> **Required work**
Write out exactly the lines from the one containing "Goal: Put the" through the last line of the records below, and no others.

Stored records
══════════════════════════════

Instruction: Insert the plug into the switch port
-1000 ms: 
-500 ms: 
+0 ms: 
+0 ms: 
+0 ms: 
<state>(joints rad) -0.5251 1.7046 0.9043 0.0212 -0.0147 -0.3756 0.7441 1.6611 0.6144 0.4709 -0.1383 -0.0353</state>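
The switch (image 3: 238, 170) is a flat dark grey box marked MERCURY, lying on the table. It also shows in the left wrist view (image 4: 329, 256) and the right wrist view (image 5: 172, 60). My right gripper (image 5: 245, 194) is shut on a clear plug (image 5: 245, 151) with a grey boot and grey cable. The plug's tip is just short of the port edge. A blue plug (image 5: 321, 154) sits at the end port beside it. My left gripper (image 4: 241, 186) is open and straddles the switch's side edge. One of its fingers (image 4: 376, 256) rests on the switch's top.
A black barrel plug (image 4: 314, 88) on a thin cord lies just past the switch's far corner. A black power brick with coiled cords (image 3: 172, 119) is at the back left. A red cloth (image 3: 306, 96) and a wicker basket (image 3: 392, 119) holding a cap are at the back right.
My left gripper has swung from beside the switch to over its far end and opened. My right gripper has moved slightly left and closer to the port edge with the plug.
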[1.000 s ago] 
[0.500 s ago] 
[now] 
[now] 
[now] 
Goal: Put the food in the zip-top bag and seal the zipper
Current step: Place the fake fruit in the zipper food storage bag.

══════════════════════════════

> **Task response**
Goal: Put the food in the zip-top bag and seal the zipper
Current step: Place the fake fruit in the zipper food storage bag.

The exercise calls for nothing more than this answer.